Put your logical brain into gear, and your creative ones will follow.

You've come this far, dont stop now.


----------



## melluvssnakes (Jan 5, 2011)

Oh no, I'm not giving up. I started this thing and I'm damn well going to fix it. It's just taken a lot more tears, temper tantrums and a wasted 5 kg bag of cement then I thought it would


----------



## J-A-X (Jan 6, 2011)

Good for you ! ( you're not an Aries by any chances are you? You sound stubborn enough to be!)
How did you manage to waste 5 kg of cement?


----------



## melluvssnakes (Jan 6, 2011)

Nope, pisces. The bag of cement was left next to the shed door, which wasn't shut properly. In case some of you haven't heard, Central Queensland has had a RIDICULOUS amount of rain, and my home town is about 30% underwater. Water plus cement mix equals one really pissed off snake owner...


----------



## Pythons Rule (Jan 6, 2011)

LMAO funny...sorry but it is.


----------



## J-A-X (Jan 6, 2011)

I suddenly have mental pics of cement boots PMSL. And I bet your birthday is in march! I'm a Pisces/Aries cusp, and you sound equally as stubborn as me !

I hope the rain backs off for ALL Q'landers shortly, although we should be seeing the water head to SA in the next month or two - we need it. 
Stay safe Mel. Take a few deep breaths and keep going with the enclosure when you can or remember to take a snorkel into the shed with you


----------



## melluvssnakes (Jan 8, 2011)

Yeh my birthday is the 20th of march. Right on the verge lol. Had a nice sunny day today, so I've gotten the last of the cementing done (yay) now just got to paint it and slop on some pondtite


----------



## Just_Plain_Nuts (Jan 8, 2011)

Jaxrtfm said:


> I did think of that when I saw the shelf, but it was too late for you to change it.

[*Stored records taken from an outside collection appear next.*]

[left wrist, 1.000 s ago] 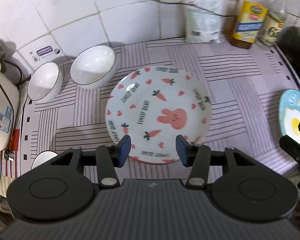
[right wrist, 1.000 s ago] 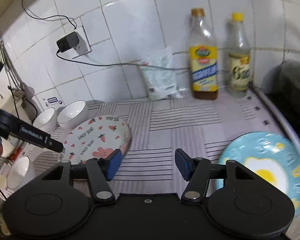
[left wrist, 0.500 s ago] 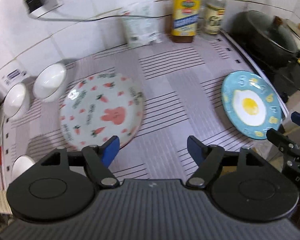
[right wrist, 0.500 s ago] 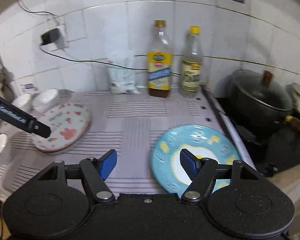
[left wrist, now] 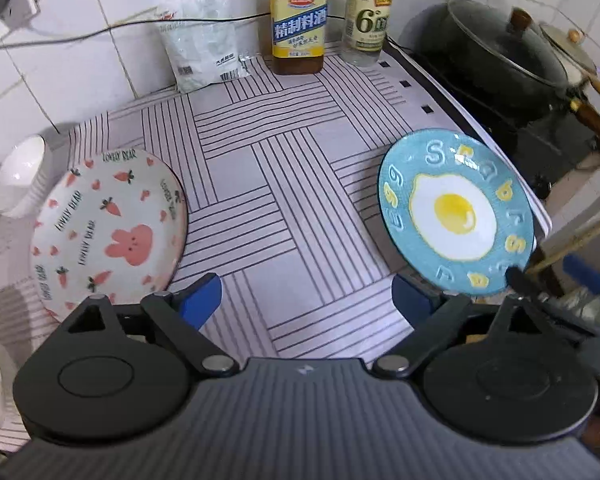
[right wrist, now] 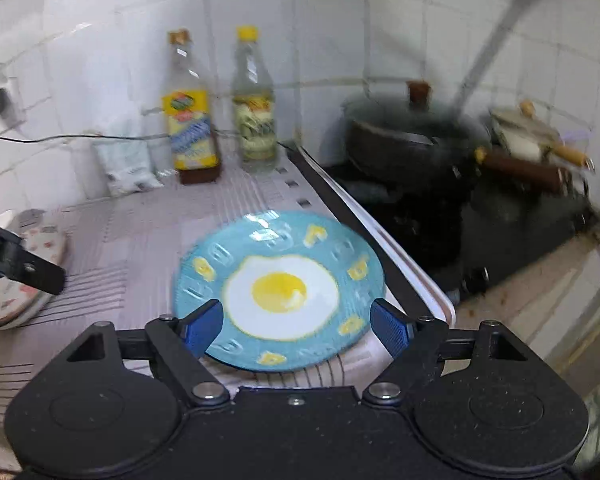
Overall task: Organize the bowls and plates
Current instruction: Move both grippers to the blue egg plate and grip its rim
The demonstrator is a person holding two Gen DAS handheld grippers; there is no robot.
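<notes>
Blk grippers point(left wrist: 306, 300), blue pads point(right wrist: 388, 326), silver pivot screws.

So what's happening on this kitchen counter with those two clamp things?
A person is tidying dishes with a hand-held gripper in each hand. The right gripper, jaws opening, is lined up over the blue egg plate near the stove but grips nothing yet. The left gripper, jaws also opening, holds nothing above the striped mat. The bunny plate and a white bowl sit untouched beside the wall.

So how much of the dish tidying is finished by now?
Nothing looks stacked yet: the bunny plate and egg plate lie apart, a bowl beside the bunny plate. The right tool is opening over the egg plate, holding nothing. All the gathering remains.
</notes>
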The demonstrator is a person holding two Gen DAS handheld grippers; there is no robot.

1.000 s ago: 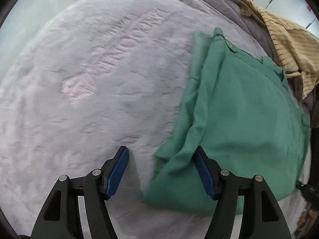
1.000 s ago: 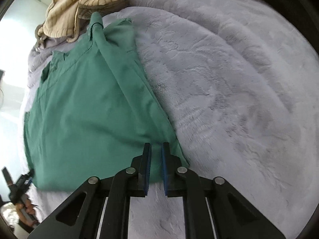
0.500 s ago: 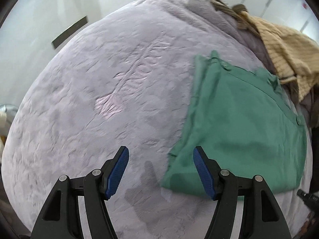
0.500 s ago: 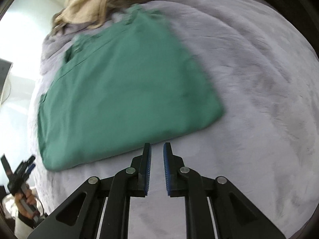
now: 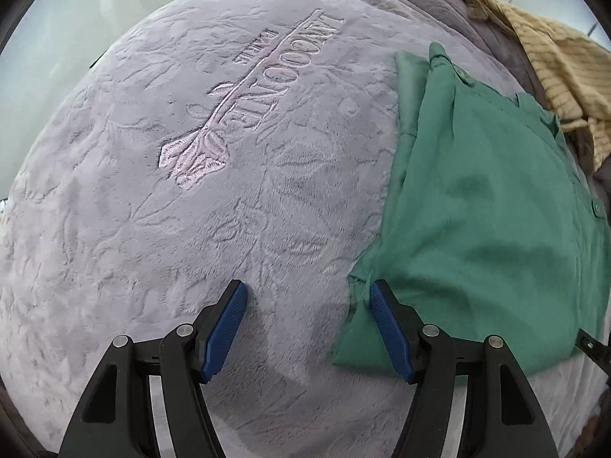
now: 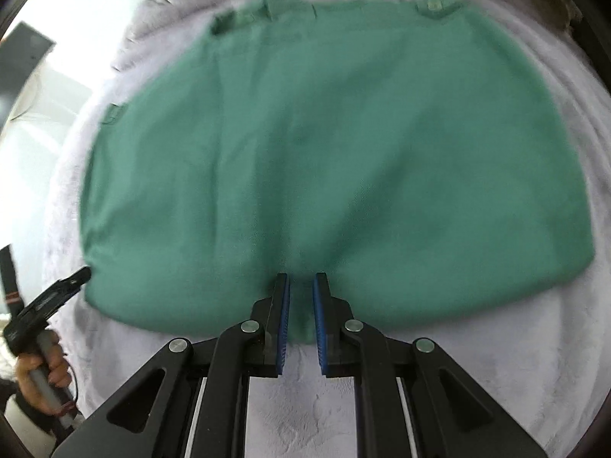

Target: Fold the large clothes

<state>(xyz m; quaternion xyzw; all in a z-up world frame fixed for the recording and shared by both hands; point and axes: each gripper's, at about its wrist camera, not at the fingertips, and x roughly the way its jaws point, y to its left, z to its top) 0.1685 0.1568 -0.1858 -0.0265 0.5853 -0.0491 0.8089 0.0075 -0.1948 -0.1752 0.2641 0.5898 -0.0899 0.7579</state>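
The folded green cotton shirt [image 6: 336, 160] lies flat on the grey plush blanket [image 5: 191, 229]. Left hand-held gripper [image 5: 307, 330]: fingers apart, beside its corner. Right hand-held gripper [image 6: 299, 318]: narrowly apart over the near hem. Fabric is probably light, limp; grasp hem corners.

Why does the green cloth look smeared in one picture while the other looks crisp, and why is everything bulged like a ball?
Right wrist view: the green garment is motion-blurred, though the right hand-held gripper stays sharp. Left wrist view: crisp enough to show the blanket's embroidered logo; the left hand-held gripper casts a soft shadow. Both views: the fisheye lens causes the bulge and dark corners.
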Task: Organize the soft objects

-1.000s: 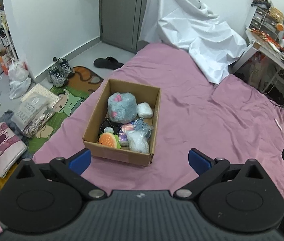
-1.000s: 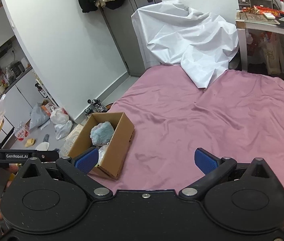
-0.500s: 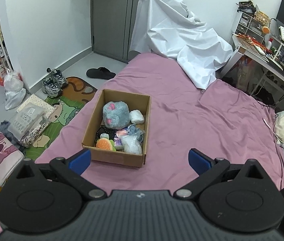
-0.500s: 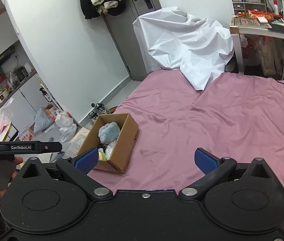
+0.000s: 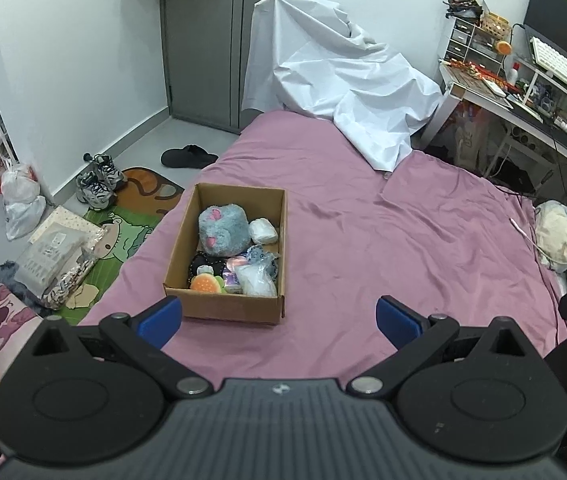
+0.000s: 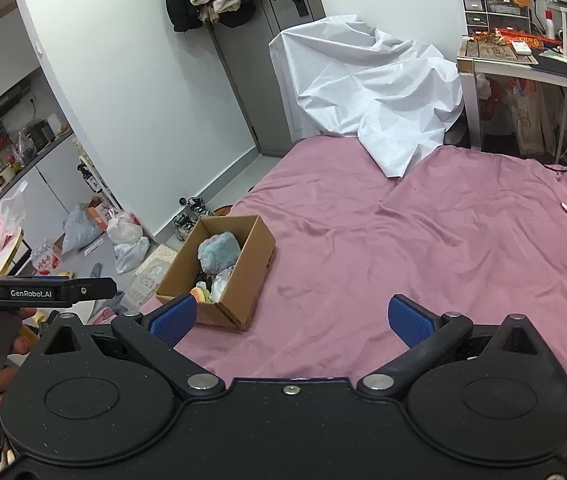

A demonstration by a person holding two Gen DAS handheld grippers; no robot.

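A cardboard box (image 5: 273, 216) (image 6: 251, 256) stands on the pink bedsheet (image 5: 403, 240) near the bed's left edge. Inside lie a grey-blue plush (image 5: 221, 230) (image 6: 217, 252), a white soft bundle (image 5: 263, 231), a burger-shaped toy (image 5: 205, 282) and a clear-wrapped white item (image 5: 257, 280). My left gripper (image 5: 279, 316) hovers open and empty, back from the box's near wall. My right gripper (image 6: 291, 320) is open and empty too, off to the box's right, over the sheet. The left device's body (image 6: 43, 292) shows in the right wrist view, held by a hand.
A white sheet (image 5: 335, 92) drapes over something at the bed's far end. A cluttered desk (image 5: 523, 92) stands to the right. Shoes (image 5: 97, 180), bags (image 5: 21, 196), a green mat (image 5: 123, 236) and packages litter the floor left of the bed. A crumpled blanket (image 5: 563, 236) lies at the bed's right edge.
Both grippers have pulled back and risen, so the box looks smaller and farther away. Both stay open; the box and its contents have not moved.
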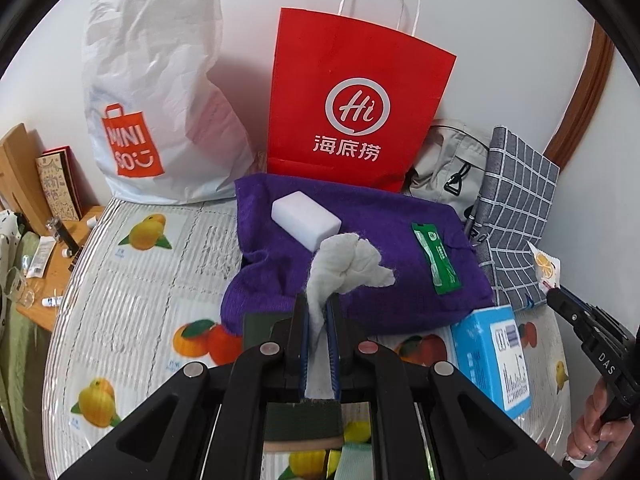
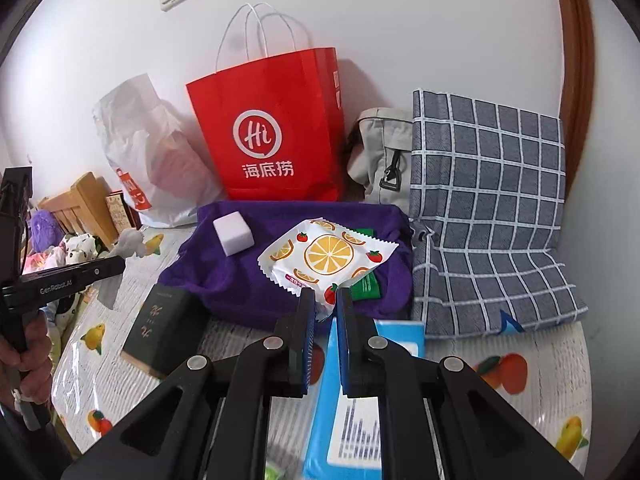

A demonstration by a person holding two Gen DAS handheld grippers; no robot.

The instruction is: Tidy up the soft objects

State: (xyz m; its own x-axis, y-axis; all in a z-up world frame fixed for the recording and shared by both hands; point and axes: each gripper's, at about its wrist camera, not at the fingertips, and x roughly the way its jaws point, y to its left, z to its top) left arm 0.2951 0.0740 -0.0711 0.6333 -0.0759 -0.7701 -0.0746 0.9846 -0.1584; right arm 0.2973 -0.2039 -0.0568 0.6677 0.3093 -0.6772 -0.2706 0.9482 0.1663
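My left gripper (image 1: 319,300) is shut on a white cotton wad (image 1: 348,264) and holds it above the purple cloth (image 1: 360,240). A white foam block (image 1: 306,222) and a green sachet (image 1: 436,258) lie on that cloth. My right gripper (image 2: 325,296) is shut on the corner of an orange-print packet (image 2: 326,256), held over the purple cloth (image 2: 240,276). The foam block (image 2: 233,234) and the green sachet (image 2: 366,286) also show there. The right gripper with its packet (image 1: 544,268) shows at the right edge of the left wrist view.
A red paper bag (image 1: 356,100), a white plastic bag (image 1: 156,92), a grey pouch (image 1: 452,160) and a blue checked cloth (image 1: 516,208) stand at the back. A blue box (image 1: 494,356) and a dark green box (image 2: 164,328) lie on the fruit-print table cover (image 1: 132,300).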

It's a good learning curve though, next time you will look at the empty box and mentally do each step, and work through these sort of problems in your head. That's what I do now. Doing anything for the first time is trial and error and when you do your 100th one you'll make less mistakes, you'll never master this sort of thing if each 'setting' is different, cos they all present a different challenge, and that's where the fun is for me ( maybe I'm just nuts ) I love the whole problem solving challenge of it. I refuse to believe "it can't be done"



I like your motto

---------- Post added 08-Jan-11 at 10:12 PM ----------

where's the pics??? And people wonder why we charge what we do for enclosures and backgrounds. The Aztec ones are killers.


----------



## melluvssnakes (Jan 8, 2011)

I completely sympathise with you JPN

---------- Post added 09-Jan-11 at 08:33 PM ----------

Had to do a few touch ups with the cement tonight, but slapped some paint on and it's starting to look pretty good. Anyone know where I can get really cheap fake leaves and vines from to decorate the colums?


----------



## Just_Plain_Nuts (Jan 10, 2011)

make sure you get good quality ones as they look much better. There are a few really good places here but its a bit far for you. If you get stuck we can send you some...


----------



## J-A-X (Jan 10, 2011)

Try every shop you pass by, I found the ivy for my big enclosure (pics in my album) in our local $2 shop it was $12 and is 2 metres long and silk. Large craft/ homemaker shops like "spotlight" usually have a reasonable selection.
I do agree with JPN, there are some rubbish ones out there, but if you keep your eyes peeled you can find good ones at reasonable prices, I grab them when I see them cos they disappear quickly, and now have a nice little collection ready for future enclosures.


----------



## melluvssnakes (Jan 10, 2011)

Yeh I had a quick look on ebay but couldn't see much. Has anyone heard of Animal Attraction? They seem to have some good products on line, Just not sure if they're reputable or not? The boy was very excited when he saw that they had some silk plants that looked like Weed leaves (emoticon that showes disgusted girlfriend rolling eyes...)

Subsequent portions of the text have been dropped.